### [Required work]
Only the lines from the one containing "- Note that" through the one containing "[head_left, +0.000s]" should be printed, exactly as they appear below, with both ends included.

[Saved entries]
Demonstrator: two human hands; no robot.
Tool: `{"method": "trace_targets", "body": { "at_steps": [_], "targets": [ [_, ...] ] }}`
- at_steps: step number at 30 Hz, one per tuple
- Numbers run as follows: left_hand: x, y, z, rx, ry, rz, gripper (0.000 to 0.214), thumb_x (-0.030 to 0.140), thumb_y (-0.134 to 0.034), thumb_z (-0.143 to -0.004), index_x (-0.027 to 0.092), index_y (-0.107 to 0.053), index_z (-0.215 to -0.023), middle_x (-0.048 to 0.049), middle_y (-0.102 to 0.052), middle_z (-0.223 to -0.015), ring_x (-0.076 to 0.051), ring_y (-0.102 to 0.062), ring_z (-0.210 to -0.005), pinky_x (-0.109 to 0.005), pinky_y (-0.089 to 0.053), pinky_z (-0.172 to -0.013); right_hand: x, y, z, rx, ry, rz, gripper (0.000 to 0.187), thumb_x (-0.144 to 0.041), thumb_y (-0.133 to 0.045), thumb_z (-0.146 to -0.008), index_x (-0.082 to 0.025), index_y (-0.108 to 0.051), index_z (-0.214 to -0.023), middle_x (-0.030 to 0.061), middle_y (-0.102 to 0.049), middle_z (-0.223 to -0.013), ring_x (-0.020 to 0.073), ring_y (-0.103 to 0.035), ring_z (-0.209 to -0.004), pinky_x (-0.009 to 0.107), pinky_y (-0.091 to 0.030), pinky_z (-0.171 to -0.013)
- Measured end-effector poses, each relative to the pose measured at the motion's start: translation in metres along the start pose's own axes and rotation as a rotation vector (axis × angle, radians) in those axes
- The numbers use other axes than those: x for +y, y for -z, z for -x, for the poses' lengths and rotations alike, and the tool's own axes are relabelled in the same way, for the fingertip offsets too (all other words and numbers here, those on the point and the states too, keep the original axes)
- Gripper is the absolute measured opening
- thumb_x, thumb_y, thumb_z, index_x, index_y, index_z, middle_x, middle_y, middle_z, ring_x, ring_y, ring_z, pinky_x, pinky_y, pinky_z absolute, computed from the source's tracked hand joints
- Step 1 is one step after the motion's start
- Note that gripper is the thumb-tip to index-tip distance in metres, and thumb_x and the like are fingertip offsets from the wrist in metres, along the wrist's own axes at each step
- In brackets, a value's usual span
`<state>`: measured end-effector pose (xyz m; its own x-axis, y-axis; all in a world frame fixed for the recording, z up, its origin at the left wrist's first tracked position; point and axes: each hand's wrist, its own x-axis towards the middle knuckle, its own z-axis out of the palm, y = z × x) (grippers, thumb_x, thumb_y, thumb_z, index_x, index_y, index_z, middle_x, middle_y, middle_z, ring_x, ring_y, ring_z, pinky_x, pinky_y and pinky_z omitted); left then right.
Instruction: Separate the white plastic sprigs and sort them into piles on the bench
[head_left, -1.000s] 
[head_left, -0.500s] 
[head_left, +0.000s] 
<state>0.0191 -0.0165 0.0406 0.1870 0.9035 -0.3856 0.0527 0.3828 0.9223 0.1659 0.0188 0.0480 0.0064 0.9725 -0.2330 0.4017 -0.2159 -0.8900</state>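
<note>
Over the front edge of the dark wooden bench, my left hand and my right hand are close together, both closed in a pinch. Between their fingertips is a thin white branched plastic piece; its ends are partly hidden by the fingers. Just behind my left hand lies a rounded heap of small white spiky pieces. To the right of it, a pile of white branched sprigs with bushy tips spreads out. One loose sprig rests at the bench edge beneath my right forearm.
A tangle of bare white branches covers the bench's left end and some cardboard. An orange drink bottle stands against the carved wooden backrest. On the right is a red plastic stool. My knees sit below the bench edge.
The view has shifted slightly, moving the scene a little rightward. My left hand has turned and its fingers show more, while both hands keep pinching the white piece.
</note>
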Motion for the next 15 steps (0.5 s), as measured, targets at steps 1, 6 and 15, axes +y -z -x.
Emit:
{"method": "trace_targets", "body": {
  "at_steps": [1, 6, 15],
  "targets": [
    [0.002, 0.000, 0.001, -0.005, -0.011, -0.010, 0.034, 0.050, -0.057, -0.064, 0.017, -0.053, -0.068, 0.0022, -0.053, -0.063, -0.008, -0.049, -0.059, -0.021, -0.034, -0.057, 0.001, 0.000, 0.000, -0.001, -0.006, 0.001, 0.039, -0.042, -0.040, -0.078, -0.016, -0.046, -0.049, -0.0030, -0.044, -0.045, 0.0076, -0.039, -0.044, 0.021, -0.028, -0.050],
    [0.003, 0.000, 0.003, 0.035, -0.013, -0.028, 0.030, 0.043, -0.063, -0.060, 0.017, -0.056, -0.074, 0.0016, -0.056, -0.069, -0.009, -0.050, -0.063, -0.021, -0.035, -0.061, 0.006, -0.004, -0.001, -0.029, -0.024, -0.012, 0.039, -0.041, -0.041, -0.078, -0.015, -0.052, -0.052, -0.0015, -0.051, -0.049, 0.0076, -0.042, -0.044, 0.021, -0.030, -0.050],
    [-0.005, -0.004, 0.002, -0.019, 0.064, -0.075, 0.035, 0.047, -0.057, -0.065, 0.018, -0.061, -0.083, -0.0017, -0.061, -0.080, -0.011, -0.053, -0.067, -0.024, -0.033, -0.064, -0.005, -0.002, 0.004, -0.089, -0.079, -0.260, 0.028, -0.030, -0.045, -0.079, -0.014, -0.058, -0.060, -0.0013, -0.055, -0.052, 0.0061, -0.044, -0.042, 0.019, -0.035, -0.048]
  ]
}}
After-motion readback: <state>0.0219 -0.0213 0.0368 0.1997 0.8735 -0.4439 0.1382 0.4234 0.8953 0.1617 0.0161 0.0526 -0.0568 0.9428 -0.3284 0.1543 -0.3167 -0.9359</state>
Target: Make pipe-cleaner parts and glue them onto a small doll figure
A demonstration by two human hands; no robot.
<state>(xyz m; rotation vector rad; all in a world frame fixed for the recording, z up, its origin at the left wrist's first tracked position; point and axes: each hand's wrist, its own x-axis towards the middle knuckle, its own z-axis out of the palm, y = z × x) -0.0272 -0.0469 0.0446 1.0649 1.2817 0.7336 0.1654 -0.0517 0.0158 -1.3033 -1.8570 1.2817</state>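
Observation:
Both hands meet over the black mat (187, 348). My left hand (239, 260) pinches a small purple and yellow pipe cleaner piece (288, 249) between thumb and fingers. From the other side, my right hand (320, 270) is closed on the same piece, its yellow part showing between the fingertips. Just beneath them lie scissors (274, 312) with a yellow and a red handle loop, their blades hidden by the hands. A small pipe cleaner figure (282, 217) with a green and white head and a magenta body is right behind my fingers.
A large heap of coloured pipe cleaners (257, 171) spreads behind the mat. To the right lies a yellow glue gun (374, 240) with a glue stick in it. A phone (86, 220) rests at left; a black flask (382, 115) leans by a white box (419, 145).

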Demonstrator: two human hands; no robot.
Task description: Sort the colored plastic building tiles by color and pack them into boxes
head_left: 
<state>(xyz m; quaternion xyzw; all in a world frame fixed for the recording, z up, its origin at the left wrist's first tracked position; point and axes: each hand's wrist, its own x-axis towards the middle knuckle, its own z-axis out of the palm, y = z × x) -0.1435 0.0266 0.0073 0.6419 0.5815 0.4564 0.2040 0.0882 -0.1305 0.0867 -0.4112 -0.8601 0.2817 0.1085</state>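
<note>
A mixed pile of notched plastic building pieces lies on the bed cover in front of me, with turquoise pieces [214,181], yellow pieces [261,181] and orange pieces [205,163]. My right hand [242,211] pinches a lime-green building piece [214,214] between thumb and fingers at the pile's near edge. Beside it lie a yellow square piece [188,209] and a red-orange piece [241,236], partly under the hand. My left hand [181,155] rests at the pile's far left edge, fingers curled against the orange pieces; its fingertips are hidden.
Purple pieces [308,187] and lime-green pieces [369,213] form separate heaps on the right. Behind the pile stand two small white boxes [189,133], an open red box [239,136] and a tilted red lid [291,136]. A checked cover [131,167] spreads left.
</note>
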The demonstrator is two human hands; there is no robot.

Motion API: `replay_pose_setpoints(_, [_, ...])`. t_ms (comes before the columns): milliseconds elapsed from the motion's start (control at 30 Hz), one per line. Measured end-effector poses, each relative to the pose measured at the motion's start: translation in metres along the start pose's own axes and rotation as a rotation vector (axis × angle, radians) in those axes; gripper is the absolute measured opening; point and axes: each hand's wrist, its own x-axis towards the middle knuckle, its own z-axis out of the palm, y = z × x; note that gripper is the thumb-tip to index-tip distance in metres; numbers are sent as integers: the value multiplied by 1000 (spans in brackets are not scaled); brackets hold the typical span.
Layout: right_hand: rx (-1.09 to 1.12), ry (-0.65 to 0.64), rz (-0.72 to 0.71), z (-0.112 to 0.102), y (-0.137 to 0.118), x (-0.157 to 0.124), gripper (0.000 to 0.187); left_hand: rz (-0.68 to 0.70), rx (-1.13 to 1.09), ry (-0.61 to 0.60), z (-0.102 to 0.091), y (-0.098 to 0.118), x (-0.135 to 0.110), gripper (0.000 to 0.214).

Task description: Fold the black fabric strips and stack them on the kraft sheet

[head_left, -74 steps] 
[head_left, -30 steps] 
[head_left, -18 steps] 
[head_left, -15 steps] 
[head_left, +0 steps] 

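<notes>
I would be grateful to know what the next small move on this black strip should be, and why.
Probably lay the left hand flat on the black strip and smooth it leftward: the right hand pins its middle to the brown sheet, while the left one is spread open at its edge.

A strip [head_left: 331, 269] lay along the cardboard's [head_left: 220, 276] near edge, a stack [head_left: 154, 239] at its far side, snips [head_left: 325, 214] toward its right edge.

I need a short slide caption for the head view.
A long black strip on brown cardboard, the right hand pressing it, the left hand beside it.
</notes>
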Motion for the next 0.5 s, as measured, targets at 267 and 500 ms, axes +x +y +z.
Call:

### [Output of the task]
- Note that gripper is the thumb-tip to index-tip distance in metres, and thumb_x and the like are fingertip offsets from the wrist in metres, along the wrist's own axes at each step
- In brackets, a value's usual span
`<state>`: measured end-effector pose (xyz m; its own x-axis, y-axis; all in a world frame fixed for the recording, z up, its origin at the left wrist's first tracked position; point and axes: each hand's wrist, its own x-axis towards the middle knuckle, its own z-axis out of the palm, y = z × x) (grippers, thumb_x, thumb_y, thumb_z, index_x, index_y, index_z, middle_x, middle_y, middle_z, ring_x, ring_y, ring_z, pinky_x, pinky_y and pinky_z omitted); left then right.
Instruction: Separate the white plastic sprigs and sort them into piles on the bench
[head_left, -1.000s] 
[head_left, -0.500s] 
[head_left, +0.000s] 

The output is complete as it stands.